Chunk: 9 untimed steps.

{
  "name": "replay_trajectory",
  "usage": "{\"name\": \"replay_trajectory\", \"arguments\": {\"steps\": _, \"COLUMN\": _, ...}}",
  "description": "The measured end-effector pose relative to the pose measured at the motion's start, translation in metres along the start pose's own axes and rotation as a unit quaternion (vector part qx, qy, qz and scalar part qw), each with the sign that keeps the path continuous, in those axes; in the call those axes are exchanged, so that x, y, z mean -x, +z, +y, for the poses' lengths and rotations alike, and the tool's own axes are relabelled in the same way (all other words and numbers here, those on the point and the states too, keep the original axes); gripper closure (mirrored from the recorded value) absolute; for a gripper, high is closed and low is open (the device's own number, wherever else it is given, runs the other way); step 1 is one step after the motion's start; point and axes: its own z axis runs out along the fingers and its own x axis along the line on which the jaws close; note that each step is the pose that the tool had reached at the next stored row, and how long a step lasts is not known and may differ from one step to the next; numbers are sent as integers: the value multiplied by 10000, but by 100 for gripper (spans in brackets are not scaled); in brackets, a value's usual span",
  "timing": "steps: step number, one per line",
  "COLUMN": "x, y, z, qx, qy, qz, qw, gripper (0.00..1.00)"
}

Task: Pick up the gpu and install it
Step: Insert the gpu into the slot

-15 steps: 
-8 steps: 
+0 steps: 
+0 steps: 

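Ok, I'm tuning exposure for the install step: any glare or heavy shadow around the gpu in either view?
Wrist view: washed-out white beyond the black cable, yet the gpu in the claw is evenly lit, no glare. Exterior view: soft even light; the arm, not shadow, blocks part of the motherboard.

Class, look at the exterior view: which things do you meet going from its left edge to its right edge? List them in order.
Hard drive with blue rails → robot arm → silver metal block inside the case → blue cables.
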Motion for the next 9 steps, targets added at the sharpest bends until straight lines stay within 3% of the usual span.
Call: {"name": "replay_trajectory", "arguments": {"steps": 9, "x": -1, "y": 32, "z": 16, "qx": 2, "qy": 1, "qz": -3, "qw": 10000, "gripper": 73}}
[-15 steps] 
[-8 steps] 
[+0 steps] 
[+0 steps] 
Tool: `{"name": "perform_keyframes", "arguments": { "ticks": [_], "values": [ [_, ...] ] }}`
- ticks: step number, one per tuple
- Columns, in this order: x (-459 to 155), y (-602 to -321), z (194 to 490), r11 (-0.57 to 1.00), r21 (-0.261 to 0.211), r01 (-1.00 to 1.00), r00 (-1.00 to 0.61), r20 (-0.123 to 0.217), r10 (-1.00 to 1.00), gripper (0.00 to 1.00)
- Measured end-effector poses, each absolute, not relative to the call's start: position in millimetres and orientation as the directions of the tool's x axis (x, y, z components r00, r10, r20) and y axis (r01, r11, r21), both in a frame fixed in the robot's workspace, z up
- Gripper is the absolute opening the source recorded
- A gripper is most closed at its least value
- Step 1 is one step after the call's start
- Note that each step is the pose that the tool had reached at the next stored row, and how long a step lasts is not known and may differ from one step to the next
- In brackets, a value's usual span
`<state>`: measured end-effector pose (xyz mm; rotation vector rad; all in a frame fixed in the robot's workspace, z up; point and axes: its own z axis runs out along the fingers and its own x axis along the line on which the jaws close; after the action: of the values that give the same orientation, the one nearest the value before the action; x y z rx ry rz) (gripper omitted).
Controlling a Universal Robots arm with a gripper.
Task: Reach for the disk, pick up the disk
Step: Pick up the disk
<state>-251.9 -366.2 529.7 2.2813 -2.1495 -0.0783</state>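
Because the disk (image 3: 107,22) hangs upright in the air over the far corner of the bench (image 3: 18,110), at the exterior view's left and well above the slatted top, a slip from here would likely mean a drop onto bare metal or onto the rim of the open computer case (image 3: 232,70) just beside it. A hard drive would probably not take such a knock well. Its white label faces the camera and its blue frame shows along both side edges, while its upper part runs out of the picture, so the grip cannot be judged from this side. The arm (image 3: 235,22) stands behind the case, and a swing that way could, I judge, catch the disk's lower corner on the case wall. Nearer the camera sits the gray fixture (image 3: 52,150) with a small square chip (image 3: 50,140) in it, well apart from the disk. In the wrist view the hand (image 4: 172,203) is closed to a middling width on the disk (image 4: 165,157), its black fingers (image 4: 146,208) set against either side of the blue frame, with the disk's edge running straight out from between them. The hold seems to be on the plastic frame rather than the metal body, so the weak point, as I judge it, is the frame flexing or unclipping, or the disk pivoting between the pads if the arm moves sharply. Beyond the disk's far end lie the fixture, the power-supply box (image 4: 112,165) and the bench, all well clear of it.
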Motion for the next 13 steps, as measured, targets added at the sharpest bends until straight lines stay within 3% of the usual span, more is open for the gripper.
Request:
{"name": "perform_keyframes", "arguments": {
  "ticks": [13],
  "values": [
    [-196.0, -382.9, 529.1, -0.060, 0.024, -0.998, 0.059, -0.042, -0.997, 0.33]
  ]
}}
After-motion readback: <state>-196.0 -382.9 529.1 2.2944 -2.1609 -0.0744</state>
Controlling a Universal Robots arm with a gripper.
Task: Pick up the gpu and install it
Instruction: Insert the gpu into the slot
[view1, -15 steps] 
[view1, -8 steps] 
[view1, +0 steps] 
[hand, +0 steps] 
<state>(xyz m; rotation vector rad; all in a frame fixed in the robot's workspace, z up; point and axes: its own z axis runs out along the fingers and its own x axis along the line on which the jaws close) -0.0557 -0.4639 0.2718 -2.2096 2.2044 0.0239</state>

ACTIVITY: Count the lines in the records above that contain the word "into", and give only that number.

TASK SOLUTION: 2